The combination of trimethoprim+sulfamethoxazole (cotrimoxazole) should be restricted to indications for which the combination is more effective than trimethoprim alone. This includes treatment and prophylaxis of Pneumocystis jirovecii pneumonia (PJP), and treatment of community-associated methicillin-resistant Staphylococcus aureus (CA-MRSA), Burkholderia pseudomallei, Listeria monocytogenes and Nocardia infections. For treatment and prophylaxis of some infections (eg uncomplicated urinary tract infection), trimethoprim alone is as effective as trimethoprim+sulfamethoxazole.

Avoid trimethoprim+sulfamethoxazole in neonates (up to 28 days old) because of the risk of kernicterus (precipitated by the displacement of bilirubin from albumin by sulfonamides).

Some patients are hypersensitive to sulfonamide antibiotics (see Trimethoprim+sulfamethoxazole hypersensitivity in adults).

Gastrointestinal toxicity with trimethoprim+sulfamethoxazole is common and dose dependent. Oral trimethoprim+sulfamethoxazole should be taken with food to minimise gastrointestinal adverse effects. If the dose is not tolerated, seek advice from an infectious diseases physician or clinical microbiologist – strategies may include using a lower dose more frequently, reducing the total daily dose, or switching to an alternative antibiotic. If gastrointestinal toxicity occurs during treatment, assess for other toxicities (eg neutropenia, hepatitis).
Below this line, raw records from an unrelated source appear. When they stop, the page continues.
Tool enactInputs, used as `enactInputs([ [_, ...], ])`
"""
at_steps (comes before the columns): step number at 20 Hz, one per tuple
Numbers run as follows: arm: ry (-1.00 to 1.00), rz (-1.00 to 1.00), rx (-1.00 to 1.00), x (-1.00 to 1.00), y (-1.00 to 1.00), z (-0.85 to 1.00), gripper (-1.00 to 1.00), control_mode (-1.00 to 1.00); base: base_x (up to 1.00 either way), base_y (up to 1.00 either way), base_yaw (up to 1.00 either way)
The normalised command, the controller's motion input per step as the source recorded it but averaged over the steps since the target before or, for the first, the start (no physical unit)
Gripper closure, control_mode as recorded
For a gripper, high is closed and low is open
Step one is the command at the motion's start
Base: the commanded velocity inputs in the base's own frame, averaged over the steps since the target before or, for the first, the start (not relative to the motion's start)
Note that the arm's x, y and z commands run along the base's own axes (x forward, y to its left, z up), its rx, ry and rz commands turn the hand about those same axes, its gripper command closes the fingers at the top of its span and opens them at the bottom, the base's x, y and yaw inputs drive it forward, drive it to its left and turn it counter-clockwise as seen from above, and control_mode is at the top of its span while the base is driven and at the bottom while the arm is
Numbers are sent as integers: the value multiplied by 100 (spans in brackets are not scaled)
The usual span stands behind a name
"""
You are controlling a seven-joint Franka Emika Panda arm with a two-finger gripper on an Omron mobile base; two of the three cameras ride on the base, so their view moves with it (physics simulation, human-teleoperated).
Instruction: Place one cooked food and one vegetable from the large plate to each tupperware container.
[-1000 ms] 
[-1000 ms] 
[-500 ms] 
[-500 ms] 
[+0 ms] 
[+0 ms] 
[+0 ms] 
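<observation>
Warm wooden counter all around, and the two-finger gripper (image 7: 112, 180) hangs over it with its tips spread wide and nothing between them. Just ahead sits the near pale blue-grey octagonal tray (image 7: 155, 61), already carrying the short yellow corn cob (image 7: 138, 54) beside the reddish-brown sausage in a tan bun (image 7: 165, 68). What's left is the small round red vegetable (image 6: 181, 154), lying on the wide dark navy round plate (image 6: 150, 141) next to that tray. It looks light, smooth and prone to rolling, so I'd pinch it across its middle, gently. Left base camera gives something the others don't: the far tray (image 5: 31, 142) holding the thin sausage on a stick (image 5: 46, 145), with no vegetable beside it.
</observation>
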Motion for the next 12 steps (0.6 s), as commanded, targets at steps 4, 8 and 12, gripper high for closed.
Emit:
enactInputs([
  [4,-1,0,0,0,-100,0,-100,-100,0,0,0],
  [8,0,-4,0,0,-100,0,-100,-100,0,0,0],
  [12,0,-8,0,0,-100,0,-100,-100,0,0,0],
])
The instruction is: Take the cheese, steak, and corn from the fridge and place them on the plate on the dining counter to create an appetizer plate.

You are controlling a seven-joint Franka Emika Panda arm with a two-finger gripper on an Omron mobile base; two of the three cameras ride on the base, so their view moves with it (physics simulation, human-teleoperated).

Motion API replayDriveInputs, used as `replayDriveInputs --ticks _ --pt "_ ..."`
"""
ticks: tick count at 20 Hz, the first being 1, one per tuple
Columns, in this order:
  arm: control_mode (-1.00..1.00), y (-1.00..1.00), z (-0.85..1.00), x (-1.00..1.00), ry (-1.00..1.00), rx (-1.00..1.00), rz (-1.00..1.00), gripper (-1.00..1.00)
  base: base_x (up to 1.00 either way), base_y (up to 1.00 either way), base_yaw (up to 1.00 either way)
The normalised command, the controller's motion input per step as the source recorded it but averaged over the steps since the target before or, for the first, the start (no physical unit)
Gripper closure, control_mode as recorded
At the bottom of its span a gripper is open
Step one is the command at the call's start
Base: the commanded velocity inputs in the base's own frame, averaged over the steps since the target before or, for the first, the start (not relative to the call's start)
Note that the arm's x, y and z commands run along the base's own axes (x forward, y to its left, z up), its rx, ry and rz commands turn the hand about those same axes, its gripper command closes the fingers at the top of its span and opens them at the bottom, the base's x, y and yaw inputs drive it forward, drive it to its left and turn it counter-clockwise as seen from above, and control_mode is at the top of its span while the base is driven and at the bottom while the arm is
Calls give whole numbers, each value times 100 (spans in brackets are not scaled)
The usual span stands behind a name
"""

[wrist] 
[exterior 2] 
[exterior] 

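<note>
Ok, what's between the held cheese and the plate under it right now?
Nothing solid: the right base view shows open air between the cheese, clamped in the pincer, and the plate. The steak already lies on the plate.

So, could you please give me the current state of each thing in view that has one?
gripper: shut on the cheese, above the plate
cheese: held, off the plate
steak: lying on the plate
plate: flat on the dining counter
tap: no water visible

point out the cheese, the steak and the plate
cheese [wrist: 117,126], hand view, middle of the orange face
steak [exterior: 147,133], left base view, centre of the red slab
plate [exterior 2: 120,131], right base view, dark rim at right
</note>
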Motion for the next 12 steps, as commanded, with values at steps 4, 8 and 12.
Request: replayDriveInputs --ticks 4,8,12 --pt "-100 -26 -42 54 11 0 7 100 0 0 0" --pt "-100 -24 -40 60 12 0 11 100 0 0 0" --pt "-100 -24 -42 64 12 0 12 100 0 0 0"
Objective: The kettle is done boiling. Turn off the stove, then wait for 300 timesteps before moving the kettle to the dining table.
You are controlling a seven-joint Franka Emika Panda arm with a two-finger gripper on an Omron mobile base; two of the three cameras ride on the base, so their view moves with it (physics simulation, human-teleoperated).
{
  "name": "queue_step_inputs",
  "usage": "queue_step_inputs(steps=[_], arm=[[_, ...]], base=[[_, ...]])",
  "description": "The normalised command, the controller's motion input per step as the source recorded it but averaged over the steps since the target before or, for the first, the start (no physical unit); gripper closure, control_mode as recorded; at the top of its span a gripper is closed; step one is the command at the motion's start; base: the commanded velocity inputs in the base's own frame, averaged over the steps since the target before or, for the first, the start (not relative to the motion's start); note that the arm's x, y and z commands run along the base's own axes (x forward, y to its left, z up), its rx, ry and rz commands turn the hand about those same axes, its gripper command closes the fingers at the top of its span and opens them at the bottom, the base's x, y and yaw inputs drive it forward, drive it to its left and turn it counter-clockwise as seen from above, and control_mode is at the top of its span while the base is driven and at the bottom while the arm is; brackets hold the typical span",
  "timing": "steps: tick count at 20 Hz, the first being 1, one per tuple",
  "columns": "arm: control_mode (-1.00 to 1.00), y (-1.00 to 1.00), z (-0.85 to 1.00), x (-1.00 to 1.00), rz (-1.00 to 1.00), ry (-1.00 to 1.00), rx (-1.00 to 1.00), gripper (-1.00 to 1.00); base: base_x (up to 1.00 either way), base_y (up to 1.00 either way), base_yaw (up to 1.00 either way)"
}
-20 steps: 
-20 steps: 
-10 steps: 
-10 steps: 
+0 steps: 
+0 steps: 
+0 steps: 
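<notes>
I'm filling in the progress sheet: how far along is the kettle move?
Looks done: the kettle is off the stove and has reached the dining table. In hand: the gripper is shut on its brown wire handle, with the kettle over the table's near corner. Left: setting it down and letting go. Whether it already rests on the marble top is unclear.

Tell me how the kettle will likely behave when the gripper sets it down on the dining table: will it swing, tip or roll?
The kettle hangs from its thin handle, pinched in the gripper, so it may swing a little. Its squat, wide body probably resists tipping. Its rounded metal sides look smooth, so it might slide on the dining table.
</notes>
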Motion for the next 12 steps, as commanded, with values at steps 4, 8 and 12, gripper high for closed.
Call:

Because of its mechanism of action, trimethoprim can interfere with folate metabolism, and high doses or prolonged treatment may result in megaloblastic changes (eg macrocytic anaemia, mild thrombocytopenia, leucopenia). Monitor a full blood count during high-dose or prolonged treatment with trimethoprim or trimethoprim+sulfamethoxazole. Folate supplementation (as folic acid or folinic acid) may be considered during high-dose or prolonged treatment in certain circumstances, but in some patient groups this can be associated with treatment failure – consult treatment protocols or seek expert advice before starting folate supplementation during treatment with trimethoprim or trimethoprim+sulfamethoxazole.

Some indications (eg Pneumocysitis jirovecii pneumonia, Stenotrophomonas maltophilia pneumonia) may require high-dose oral trimethoprim+sulfamethoxazole therapy in adults (5+25 mg/kg per dose, with the dosing interval dependent on the indication). Calculated dose and number of tablets of trimethoprim+sulfamethoxazole to achieve a 5+25 mg/kg dose in adults includes a practical approach to the number of double-strength formulation (160+800 mg) tablets of trimethoprim+sulfamethoxazole required to achieve approximately 5+25 mg/kg per dose, while minimising tablet splitting.

Trimethoprim inhibits tubular secretion of creatinine, which can elevate serum creatinine without any true decrease in glomerular filtration rate. Trimethoprim also inhibits tubular excretion of potassium and can cause hyperkalaemia. In patients at increased risk of hyperkalaemia (eg patients with impaired kidney function, patients who are taking a high dose of trimethoprim or other drugs that can cause hyperkalaemia), monitor serum potassium if the duration of trimethoprim therapy is more than 3 days.